I have a very light buck kid - cream in front honey in the back. I am wondering if he will stay light.
We have never had a Nubian buck that did not have the black collar and breast plate once they reached breeding age. I sure would like to have something different to look at! 
Lee


----------



## NubianSoaps.com (Oct 26, 2007)

Me neither. GE is blonde, he started his black chest about 2 years old and completed it now, you wouldn't think he was the same boy. I have been told that even black bucks have black capes, you just can't see it because they are ummmm...black  Do white Nubian bucklings grow black capes? 

That would be a good question for those with older bucks...do they all have their full black breasts and capes? Vicki


----------



## MiaBella Farm (Jul 22, 2008)

We have 4 GE daughters and all but one has a black chest! Must be a GE mark or something... 
Still keeping an eye on the 4th daughter to see if she gets the black spot.


----------



## NubianSoaps.com (Oct 26, 2007)

No it's not seen in girls. Boys as they age start getting black on their chest and on their withers, the older they get the bigger the chest piece gets and it connects to the black on the withers, making a complete cape by 5. Testosterone maybe? Vicki


----------



## Caprine Beings (Sep 19, 2008)

Experience?  Tammy


----------



## buckrun (Mar 7, 2008)

I don't think experience is the key-altho that was good for a grin.
Here are 2 bucks in Feb of this year at 9 months old... Colored up all the way around the chest and neck.

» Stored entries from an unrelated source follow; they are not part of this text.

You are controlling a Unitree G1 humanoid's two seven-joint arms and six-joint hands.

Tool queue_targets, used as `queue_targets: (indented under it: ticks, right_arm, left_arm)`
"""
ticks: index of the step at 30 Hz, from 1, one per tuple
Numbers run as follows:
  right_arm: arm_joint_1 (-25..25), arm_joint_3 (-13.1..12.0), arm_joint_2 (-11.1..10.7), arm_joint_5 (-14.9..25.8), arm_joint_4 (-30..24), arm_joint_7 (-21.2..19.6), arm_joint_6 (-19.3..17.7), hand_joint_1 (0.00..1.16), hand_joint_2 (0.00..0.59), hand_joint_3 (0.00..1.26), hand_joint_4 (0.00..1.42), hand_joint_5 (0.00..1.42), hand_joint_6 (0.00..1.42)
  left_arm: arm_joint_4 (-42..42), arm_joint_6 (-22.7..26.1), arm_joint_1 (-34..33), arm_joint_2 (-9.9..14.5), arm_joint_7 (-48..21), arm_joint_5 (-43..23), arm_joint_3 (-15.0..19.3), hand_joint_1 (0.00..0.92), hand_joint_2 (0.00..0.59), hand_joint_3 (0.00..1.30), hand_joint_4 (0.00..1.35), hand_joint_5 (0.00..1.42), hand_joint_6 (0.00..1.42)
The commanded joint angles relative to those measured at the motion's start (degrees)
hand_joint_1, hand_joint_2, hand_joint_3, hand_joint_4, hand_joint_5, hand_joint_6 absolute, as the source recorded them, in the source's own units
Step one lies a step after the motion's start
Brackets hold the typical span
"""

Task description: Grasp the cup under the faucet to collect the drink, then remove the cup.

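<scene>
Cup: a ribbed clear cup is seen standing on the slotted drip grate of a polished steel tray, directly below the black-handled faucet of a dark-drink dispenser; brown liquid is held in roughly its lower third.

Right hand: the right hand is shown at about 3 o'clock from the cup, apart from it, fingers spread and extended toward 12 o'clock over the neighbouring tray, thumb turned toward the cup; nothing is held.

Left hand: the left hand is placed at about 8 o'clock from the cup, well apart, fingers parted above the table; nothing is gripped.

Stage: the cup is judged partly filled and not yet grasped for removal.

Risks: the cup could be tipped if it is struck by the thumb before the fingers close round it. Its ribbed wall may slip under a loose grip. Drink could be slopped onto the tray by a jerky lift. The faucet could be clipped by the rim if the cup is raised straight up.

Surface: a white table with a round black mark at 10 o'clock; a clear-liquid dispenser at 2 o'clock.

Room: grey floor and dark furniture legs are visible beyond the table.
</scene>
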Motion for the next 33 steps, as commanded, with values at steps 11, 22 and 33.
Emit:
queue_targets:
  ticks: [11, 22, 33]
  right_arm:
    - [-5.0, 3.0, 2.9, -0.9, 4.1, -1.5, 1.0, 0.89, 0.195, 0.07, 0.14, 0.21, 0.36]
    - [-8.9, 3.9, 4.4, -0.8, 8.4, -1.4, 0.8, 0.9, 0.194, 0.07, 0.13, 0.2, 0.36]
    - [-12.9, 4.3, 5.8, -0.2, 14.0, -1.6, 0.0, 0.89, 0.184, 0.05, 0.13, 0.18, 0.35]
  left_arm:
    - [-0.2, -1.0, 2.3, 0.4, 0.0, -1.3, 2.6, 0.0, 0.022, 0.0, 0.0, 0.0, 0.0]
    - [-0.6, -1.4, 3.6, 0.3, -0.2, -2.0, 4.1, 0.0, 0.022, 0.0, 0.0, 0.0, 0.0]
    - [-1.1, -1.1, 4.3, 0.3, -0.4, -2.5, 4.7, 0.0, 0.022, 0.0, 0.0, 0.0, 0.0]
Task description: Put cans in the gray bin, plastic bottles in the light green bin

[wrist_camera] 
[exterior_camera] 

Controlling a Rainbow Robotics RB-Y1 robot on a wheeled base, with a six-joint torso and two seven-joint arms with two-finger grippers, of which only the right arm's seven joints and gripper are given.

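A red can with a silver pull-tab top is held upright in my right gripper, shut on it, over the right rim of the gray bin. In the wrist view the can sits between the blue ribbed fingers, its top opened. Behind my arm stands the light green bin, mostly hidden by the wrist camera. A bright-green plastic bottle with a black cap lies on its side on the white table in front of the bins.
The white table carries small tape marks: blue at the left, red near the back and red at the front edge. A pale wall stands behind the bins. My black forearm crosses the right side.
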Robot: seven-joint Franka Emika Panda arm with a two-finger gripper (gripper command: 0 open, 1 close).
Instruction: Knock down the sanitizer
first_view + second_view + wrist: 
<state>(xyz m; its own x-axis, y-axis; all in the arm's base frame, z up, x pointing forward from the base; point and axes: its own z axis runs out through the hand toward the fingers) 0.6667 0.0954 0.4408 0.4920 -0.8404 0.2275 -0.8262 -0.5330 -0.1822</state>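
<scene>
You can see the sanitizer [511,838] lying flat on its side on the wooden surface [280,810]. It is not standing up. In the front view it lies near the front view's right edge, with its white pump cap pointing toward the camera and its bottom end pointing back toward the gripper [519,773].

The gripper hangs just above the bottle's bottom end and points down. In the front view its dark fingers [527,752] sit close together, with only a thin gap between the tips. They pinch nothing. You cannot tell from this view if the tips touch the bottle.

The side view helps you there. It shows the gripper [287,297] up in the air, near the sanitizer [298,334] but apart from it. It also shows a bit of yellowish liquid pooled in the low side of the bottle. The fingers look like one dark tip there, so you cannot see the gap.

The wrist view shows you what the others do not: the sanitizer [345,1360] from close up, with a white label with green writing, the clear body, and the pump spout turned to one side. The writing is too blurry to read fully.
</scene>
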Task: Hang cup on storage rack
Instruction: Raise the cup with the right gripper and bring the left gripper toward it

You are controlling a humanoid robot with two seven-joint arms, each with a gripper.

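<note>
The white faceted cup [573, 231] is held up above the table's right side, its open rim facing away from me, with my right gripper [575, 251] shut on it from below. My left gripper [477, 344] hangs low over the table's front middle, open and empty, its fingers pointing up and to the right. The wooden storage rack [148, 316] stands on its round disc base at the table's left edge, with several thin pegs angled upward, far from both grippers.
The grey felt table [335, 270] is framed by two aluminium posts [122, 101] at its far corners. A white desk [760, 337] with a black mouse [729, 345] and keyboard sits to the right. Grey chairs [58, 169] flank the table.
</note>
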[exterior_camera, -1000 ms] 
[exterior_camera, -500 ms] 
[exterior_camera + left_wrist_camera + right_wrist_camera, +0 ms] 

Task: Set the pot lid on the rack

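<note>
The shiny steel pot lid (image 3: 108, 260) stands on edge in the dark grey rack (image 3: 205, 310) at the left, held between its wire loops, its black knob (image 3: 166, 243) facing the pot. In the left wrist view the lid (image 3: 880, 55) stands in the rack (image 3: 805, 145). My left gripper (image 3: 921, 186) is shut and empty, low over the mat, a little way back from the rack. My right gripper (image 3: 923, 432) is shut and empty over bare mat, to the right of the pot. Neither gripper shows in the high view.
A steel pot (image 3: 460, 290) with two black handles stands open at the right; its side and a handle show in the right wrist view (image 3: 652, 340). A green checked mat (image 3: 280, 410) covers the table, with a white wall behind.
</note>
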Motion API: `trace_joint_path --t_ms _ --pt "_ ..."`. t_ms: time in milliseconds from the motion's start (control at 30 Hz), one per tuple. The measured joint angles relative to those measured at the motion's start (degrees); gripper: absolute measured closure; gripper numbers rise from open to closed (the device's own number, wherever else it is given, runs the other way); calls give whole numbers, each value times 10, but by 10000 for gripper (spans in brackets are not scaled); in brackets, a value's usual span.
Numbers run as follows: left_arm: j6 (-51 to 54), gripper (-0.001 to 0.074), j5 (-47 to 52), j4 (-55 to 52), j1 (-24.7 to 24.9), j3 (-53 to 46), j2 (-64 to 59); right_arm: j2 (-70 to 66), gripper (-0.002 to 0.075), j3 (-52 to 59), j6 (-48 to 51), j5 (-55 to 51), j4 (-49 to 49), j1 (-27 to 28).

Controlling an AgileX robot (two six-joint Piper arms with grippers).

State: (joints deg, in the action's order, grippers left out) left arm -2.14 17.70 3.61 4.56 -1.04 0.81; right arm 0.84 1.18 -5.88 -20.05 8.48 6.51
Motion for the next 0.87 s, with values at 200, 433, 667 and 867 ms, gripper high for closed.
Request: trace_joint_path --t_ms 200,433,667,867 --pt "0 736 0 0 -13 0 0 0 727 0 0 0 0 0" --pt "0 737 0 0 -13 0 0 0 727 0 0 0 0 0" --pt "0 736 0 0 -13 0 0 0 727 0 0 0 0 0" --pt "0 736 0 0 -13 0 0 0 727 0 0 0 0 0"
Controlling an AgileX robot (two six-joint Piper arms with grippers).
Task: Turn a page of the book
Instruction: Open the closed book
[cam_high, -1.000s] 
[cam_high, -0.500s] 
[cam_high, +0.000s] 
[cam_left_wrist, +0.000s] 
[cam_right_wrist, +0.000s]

[attachment deleted by admin]


----------



## NubianSoaps.com (Oct 26, 2007)

Yeah them are some pure bred nubian billlies....hyserical out here in the woods of east Texas, your buck is only a purebred Nubian if they are those colors, they love them black dorsels, which then of course makes them color up really quickly. Did you know your bucks aren't even able to have kids until they have that color on their chests  My BIL asked me why I would even want a black buck, can he be purebred and be black?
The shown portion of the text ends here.